HuffYUV (HFYU) 编解码器说明（english version）

最新推荐文章于 2021-11-16 23:36:04 发布
baymoon
最新推荐文章于 2021-11-16 23:36:04 发布
阅读量3.6k
点赞数
分类专栏： English Studying 文章标签： compression table stream image documentation codec
English Studying 专栏收录该内容
21 篇文章 0 订阅
订阅专栏
Description of the HuffYUV (HFYU) Codec
by Roberto Togni (rtogni at bresciaonline dot it)
v0.8: March 24, 2003


=======================================================================
NOTE: The information in this document is now maintained in Wiki format
at:
  http://wiki.multimedia.cx/index.php?title=HuffYUV
=======================================================================


  Copyright (c) 2002-2003 Roberto Togni
  Permission is granted to copy, distribute and/or modify this document
  under the terms of the GNU Free Documentation License, Version 1.2
  or any later version published by the Free Software Foundation;
  with no Invariant Sections, no Front-Cover Texts, and no Back-Cover Texts.
  A copy of the license is included in the section entitled "GNU
  Free Documentation License".


Huffyuv v2.1.1, and previous version are written by Ben Rudiak-Gould.
http://www.math.berkeley.edu/~benrg/huffyuv.html


Introduction
============
HuffYUV is a lossless video compressor for AVI files written by Ben 
Rudiak-Gould. It's distributed in form of a vfw (Video for Windows) dll.
Source code is available and distributed (mostly) under GPL.
This codec was created to temporary store video data coming from a 
capture card for later editing, so its main features are:
- speed: uses simple predictors and original version is heavily optimized.
- quality: it's lossless, so image is not degraded if read/written many times.
- editable: every frame is a key frame, there is no temporal prediction.
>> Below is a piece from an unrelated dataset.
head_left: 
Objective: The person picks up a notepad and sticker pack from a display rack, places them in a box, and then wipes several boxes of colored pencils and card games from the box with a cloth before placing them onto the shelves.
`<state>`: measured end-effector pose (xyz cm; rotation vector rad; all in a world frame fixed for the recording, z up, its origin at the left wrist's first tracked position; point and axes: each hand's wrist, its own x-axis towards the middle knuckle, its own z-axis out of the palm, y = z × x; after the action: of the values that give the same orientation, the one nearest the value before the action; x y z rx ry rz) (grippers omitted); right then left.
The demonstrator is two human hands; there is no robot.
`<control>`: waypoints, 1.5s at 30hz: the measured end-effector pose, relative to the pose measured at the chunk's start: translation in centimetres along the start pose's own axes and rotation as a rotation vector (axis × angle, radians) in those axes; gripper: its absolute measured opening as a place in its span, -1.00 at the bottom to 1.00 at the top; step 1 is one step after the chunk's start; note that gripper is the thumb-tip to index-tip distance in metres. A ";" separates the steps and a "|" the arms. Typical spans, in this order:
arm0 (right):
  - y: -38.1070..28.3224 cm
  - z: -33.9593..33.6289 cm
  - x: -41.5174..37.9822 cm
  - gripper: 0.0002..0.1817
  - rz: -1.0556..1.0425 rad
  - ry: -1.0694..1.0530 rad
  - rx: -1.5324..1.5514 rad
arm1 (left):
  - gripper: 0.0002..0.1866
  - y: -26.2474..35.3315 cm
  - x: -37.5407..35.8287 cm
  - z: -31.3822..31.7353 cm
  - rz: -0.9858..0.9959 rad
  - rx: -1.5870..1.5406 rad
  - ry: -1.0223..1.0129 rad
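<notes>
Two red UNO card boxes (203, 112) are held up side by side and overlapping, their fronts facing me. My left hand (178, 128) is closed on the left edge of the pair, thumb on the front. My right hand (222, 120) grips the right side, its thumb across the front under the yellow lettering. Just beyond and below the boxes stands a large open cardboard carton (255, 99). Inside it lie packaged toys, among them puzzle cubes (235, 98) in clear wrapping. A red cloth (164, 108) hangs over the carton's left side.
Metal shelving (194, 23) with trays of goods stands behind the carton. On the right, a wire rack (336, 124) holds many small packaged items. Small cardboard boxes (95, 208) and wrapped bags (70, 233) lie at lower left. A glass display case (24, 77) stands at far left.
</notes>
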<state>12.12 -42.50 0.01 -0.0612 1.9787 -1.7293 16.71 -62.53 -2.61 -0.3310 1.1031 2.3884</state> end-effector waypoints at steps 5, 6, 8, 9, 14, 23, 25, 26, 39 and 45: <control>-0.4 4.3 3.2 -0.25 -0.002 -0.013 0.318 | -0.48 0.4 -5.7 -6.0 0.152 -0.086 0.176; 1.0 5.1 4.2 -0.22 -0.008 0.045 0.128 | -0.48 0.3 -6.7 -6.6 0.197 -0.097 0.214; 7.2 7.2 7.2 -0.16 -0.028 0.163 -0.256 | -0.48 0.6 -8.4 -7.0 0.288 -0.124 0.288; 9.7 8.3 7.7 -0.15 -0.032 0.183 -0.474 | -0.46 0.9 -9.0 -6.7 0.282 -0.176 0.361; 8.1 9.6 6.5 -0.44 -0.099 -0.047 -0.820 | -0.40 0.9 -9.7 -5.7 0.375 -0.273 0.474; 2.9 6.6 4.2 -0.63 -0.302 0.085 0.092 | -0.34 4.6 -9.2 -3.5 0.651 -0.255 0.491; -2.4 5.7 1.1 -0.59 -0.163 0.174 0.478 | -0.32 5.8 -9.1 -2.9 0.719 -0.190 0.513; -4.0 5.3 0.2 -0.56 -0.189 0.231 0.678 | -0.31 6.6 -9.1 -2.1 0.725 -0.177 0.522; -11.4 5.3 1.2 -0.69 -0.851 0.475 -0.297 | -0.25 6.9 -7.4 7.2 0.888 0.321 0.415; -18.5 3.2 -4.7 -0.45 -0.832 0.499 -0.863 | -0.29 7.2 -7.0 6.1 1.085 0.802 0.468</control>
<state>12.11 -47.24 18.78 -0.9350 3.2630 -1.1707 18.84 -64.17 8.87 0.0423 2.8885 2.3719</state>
Tech notes from author's page (referring to v 2.1.1)
====================================================
Huffyuv's algorithm is roughly the same as lossless JPEG: it predicts each 
sample and Huffman-encodes the error.  The predictor functions are:
"left" (predicts the previous sample from the same channel)
"gradient" (predicts Left+Above-AboveLeft)
"median" (predicts the median of Left, Above, and the gradient predictor).
Channels are compressed separately, but in RGB mode the channels used are 
actually R-G, G, and B-G. This yields much better compression than R, G, B.

The error signal in each channel is encoded with its own Huffman table.
On compression Huffyuv picks appropriate tables from its built-in collection.
These tables are then stored in the output file and used when decompressing.
This way future versions of Huffyuv can decompress old files without my 
having to explicitly support old tables.  A Huffyuv-savvy application can 
also specify the Huffman tables to be used for compression instead of 
accepting the defaults.



File Header
===========
All informations about the image format and predictor used are stored into 
the BITMAPINFOHEADER structure of avi header.

BITMAPINFOHEADER layout (only interesting fields are shown)
-----------------------------------------------------------
HUFFYUV_BITMAPINFOHEADER {
 int biSize
 [...]
 short biBitCount
 int biCompression
 [...]
 Extradata {
  BYTE method
  BYTE bpp_override
  BYTE unused[2]  
 }
 BYTE Compressed_Huffmantables[]
}

Extradata and Compressed_Huffmantables fields are not always there.

biCompression contains "HFYU" fourcc.

biSize is the size of the whole structure, and it's used to find out if extra 
fields are there, since size of standard BITMAPINFOHEADER is known.

To find out image format you need to get true bit count: it is stored in 
bpp_override if biSize > sizeof(BITMAPINFOHEADER), else (or if bpp_override 
is 0) it's stored in biBitCount.
Then you can find out image format with this table

+-----+-------+
| bit | image |
+-----+-------+
| 16  | YUY2  |
| 24  | RGB   |
| 32  | RGBA  |
+-----+-------+

In the rest of this document YUV will indicate image of type YUY2, and RGB 
will be used for both RGB and RGBA.

To find out the prediction method you have to look at the 3 LSbit of 
biBitCount (biBitCount & 0x07) and use this table

+-----+-------------+
| bit |   method    |
+-----+-------------+
| 000 | see below   |
| 001 | left        |
| 010 | left decorr |
| 011 | gradient *  |
| 100 | median      |
+-----+-------------+
*gradient if YUV, gradient with decorrelation if RGB.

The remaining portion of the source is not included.